The issue is that people think Europe is "handling" it, when the far right is basically on the warpath everywhere in Europe. Everyone is being pushed to the right, and no amount of "hate speech" laws have changed a damn thing. I mean, there's a super interesting subcurrent running through this thread, which is that racism against Arabs/Muslims is 100% ok and doesn't count as "issues" when it comes to deciding how Europe's hate speech laws are working, but that's another whole conversation.

It just doesn't appear to us because we don't live there, and they isn't a huge fight going on over there bringing every issue to the forefront. I think people forget that just because something appears more in the news doesn't mean that it is happening more often. Think of Chicago - no one hears about Chicago not because it got better, but that it became old hat.

And Canada where I live?

Also if far right is on a war parth in Europe what do you call what's happening in the US?
 

legacyzero

Banned
See this I love. Want me to pull up examples of how ACA failed a few people and claim this is why we need to repeal it? Or how about the occasional violent protest to argue why protesters are terrorists or something.

All laws get misused at some point.

Again oppose laws on the grounds of the uniquely effectiveness of the GOP but don't start looking at a handful of examples to disparage what other countries have done with their laws. It is not a good thing that the US can't handle hate speech laws.
What a strange false equivalence. We get it, you aren't for hate speech neither are we. None of that is the point. If you want to struggle in delivering your point with loose comparisons, I'll play ball.

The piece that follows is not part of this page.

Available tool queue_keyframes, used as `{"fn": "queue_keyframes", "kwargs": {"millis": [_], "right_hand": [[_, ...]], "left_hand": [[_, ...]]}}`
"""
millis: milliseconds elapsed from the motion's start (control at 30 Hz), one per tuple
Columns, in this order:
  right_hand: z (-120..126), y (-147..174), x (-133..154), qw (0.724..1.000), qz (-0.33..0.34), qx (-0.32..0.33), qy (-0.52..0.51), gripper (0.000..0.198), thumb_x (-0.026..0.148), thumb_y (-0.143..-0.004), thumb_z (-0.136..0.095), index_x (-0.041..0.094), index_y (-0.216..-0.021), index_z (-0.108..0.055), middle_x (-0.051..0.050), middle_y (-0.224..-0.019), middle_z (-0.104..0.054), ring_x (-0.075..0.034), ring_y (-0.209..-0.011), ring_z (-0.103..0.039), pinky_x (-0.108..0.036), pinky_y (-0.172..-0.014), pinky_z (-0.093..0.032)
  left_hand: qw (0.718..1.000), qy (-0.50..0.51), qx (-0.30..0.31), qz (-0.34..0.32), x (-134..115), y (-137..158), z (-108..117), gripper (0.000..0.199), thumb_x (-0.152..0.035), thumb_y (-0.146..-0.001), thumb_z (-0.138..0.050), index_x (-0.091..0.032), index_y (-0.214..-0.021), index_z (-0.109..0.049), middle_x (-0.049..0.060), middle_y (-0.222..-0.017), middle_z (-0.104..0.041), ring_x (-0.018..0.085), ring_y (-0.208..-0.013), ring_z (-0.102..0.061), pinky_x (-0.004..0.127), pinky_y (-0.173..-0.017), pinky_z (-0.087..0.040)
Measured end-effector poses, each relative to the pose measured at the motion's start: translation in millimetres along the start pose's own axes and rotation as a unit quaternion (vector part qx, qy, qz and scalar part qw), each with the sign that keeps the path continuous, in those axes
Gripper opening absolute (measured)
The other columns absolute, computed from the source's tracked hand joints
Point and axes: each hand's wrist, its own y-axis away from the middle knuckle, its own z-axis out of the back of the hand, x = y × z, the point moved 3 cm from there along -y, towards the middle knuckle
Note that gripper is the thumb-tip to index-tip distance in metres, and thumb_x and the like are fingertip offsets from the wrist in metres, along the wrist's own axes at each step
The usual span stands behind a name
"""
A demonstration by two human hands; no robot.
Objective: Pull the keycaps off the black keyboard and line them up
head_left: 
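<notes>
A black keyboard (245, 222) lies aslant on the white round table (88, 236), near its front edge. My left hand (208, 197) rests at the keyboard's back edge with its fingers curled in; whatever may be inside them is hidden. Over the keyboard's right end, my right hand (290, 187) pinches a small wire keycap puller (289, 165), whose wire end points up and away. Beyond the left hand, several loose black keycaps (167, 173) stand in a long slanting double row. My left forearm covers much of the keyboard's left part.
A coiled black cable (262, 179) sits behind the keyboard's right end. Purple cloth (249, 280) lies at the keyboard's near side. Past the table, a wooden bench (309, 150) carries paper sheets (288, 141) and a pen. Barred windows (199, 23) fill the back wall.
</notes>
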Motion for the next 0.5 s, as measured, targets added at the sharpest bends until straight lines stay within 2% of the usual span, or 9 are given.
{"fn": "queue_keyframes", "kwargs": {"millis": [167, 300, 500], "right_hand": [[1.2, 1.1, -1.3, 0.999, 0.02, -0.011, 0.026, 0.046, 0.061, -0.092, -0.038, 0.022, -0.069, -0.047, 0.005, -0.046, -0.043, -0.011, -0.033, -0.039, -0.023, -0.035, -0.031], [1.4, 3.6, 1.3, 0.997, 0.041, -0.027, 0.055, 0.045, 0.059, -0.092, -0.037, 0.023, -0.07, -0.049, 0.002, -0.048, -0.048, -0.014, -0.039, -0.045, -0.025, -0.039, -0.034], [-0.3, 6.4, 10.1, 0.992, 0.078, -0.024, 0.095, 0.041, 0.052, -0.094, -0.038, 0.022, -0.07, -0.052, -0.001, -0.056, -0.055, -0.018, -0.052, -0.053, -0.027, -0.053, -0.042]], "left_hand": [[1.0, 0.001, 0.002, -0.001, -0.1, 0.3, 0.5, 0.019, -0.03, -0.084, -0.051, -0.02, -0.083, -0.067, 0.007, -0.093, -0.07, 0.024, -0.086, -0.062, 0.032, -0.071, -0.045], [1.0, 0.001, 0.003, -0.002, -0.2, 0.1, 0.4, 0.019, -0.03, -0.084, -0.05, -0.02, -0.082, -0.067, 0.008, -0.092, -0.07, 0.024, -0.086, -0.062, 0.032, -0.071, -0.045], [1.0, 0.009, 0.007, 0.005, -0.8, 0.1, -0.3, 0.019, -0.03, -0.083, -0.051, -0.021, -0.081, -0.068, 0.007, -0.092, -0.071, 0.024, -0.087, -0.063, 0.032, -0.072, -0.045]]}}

I don't believe in the death penalty because even just one person being innocent and being put to death in horrible to me. And there's a shocking amount of cases where hat was proven. No person she be viewed as guilty before proven innocent in a rape case just so the accuser can feel more comfortable in their accusation, while not bearing the burden of proof. Again, a shocking number of that has happened.

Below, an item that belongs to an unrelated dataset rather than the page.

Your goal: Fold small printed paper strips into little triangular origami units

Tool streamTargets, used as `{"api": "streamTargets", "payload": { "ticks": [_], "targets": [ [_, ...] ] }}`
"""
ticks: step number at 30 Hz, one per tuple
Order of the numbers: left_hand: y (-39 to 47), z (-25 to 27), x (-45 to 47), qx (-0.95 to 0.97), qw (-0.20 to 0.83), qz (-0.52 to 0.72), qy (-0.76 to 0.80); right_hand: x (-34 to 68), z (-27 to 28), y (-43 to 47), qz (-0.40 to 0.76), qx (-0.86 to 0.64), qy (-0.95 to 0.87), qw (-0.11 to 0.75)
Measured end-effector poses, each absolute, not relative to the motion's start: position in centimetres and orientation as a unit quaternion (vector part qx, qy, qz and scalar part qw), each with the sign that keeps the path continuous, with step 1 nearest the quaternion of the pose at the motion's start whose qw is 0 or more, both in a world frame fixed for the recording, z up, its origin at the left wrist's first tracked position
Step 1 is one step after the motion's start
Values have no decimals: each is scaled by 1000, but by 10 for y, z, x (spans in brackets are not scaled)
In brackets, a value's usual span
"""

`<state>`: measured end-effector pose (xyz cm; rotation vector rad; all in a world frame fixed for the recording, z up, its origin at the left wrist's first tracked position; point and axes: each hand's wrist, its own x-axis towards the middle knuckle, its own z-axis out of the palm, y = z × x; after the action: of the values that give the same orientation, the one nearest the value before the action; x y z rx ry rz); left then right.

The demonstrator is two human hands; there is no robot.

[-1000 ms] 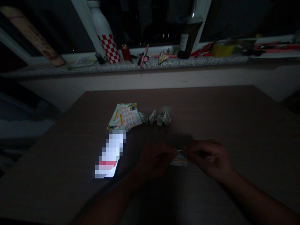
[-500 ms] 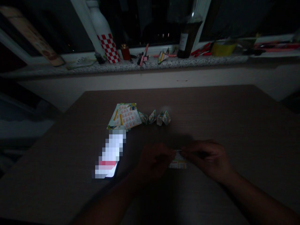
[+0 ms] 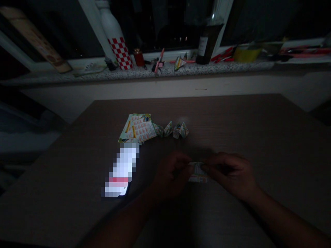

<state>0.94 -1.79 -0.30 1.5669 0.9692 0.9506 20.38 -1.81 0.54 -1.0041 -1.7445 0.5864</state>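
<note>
A small pale, orange-printed paper rectangle (image 3: 198, 172) is pinched by the left hand (image 3: 170, 175) and right hand (image 3: 234, 173) over the brown wood-grain desk (image 3: 258, 131); wide room is left toward its right edge.

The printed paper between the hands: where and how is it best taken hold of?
Probably pinch the paper near its left and right edges, each hand coming from its own side: it looks small and thin, and the left hand and right hand flank it.
</note>
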Motion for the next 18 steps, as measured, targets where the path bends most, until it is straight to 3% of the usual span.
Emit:
{"api": "streamTargets", "payload": {
  "ticks": [6, 12, 18],
  "targets": [
    [-15, -1, 13, 738, 406, 372, 391, 205, 6, -19, 207, -385, -753, 491],
    [-15, -2, 12, 835, 235, 363, 339, 203, 6, -19, 199, -346, -769, 499],
    [-10, 0, 9, 873, 155, 360, 290, 202, 5, -19, 181, -337, -783, 490]
  ]
}}
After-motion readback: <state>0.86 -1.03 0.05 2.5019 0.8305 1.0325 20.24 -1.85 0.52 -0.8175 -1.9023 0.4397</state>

And I've seen you post stuff like that. Defending dumb and imperfect laws or processes with "All laws get misused at some point". I'm sorry- but this argument is so WEAK, and serves only to harm you more than help. You're literally saying that you're ok with people being subjected to bullshit nuanced interpretation of upholding the law, as long as the law protects a certain few groups.

I'm just not sure where the moral ground in that argument is located.
 

Arkage

Banned
Hate speech is far more than calling someone an asshole.

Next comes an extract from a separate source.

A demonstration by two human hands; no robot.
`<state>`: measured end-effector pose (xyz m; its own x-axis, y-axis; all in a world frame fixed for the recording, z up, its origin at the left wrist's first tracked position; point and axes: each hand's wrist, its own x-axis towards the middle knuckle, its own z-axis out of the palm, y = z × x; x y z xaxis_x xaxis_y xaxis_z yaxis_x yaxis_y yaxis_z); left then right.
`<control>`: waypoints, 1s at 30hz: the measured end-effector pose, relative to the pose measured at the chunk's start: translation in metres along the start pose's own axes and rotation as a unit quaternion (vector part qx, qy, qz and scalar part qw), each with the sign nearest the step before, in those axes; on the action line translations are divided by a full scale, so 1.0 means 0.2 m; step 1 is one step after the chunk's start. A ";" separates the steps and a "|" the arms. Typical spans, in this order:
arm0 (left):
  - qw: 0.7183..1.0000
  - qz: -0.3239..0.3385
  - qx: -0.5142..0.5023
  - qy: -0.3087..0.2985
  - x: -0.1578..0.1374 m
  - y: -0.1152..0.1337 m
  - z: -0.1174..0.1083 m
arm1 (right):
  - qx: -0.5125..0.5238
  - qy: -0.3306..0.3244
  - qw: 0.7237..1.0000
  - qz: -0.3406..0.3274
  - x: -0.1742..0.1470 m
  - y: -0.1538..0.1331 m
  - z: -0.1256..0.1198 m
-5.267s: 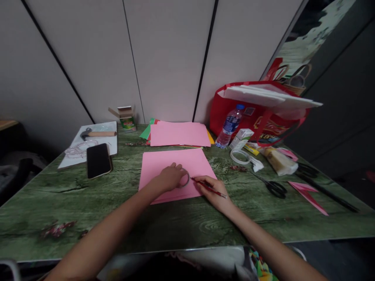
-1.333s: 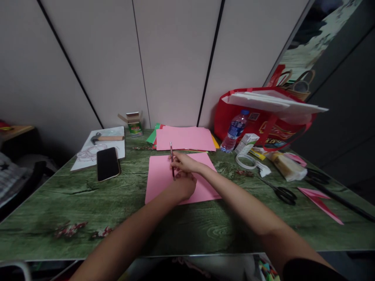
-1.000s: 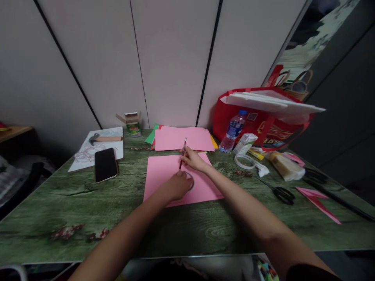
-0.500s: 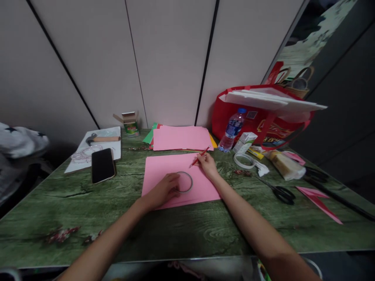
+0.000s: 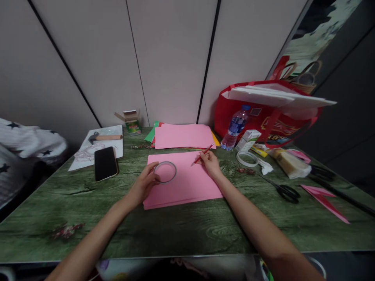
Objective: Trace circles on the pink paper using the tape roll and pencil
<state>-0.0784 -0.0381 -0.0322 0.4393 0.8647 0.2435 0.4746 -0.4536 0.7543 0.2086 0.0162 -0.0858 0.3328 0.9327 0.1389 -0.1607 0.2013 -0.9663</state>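
Pink paper sheets (image 5: 190, 177) lie on the green wood-patterned table in front of me. A thin grey ring (image 5: 175, 177), like a nearly used-up tape roll, is at the left part of the paper, and my left hand (image 5: 144, 183) grips its left side between thumb and fingers. My right hand (image 5: 210, 163) holds a red pencil (image 5: 202, 154) at the paper's upper right, its lower end pointing down-left toward the sheet. Whether the pencil tip touches the paper I cannot tell.
Behind lies a stack of coloured paper (image 5: 184, 136). To the left are a phone (image 5: 106, 164), a hammer (image 5: 108, 137) and a small open box (image 5: 133, 124). At right stand a water bottle (image 5: 235, 127), a red bag (image 5: 263, 113), a white tape roll (image 5: 246, 158) and scissors (image 5: 287, 192).
My left hand has moved left and slightly up across the pink paper, taking the grey ring along. My right hand still holds the pencil in nearly the same place.
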 end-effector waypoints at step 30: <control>0.997 0.033 -0.061 -0.011 -0.18 -0.28 -0.02 | 0.028 0.014 0.999 -0.003 -0.02 0.00 0.00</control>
<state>-0.1237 -0.0431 -0.0800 0.4836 0.8282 0.2834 0.3473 -0.4787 0.8063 0.2082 0.0121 -0.0861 0.3590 0.9231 0.1380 -0.2109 0.2242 -0.9514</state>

Please don't trivialize like this.

I didn't know you had personal claim over a globally agreed upon, clearly understood definition of "hate speech." Guess we all just need to get with your program.

So many of these posts remind of the level of discourse that was found in my freshman ethics class back in the day. Poorly thought out and poorly defined platitudes, mixed with a large dose of emotional reasoning. Ugh.
 

rjinaz

Member
Probably not jail, no. There could certainly be levels depending on severity and number of offenses. Things like community service at a first offense would be A OK in my book.
My idea of freedom isn't being able to incite or direct hate on others. I've never said hate speech in my life and yet somehow I feel free. It's slippery slope nonsense people use to justify this shit. "I believe in freedom and you won't take away my rights!" I'd be fine with the approach many other countries have taken with hate speech to great success. Is it perfect? No. But then neither is having children living in a country where grown people can say they want them dead because they were born with the wrong skin.